To do: Give back every line of the data exactly. Pictures are not part of the copy.

Supplied material:
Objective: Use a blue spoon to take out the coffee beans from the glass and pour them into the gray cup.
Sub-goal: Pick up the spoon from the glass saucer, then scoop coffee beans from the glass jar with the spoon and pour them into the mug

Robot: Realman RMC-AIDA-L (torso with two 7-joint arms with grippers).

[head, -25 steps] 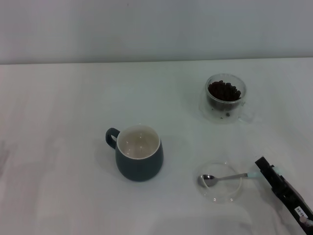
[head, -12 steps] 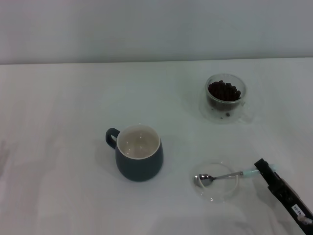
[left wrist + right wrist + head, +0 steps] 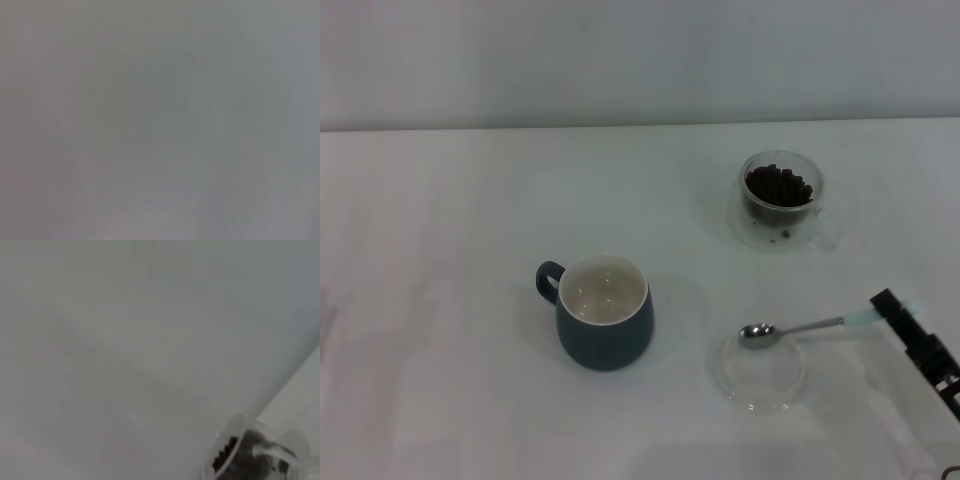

Solution to this exercise:
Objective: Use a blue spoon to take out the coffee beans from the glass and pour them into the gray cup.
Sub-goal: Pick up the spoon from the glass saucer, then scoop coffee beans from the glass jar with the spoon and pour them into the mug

Robot: Realman RMC-AIDA-L (torso with two 7-joint arms with grippers).

[head, -25 steps] 
[head, -12 steps] 
[left wrist + right wrist + head, +0 steps] 

This exercise is now complete.